**WHAT YOU ARE ASKED TO DO:** Would you copy, word for word, each line from the one with "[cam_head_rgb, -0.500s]" to the end of the listing below, skipping all pictures?

**COLLECTED DATA:**
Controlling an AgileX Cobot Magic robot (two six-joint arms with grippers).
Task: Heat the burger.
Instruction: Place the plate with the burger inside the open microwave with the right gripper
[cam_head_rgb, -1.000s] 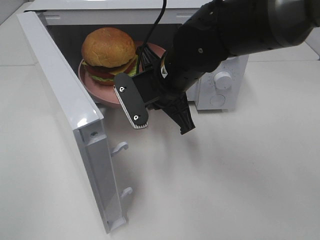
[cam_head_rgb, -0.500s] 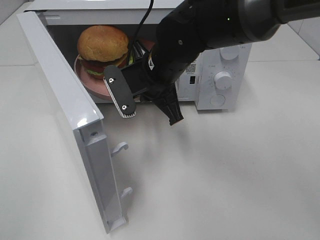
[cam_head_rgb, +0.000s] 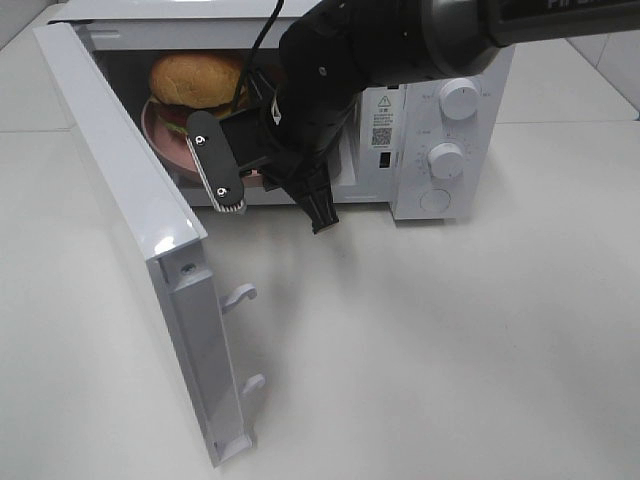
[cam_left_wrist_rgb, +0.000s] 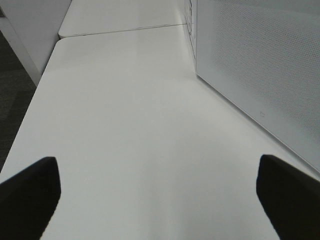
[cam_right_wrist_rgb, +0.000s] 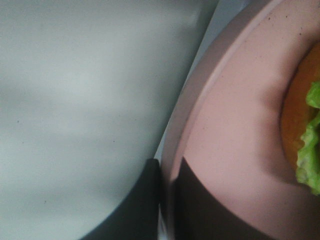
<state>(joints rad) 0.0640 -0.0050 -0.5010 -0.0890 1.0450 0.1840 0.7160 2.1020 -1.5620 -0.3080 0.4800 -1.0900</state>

**TASK SOLUTION:**
[cam_head_rgb, -0.500s] 
[cam_head_rgb, +0.000s] 
[cam_left_wrist_rgb, +0.000s] 
[cam_right_wrist_rgb, +0.000s] 
<state>(joints rad) 0.0640 -0.0050 -0.5010 -0.0890 1.0450 0.1840 0.7160 2.1020 -1.5620 -0.3080 0.4800 -1.0900</state>

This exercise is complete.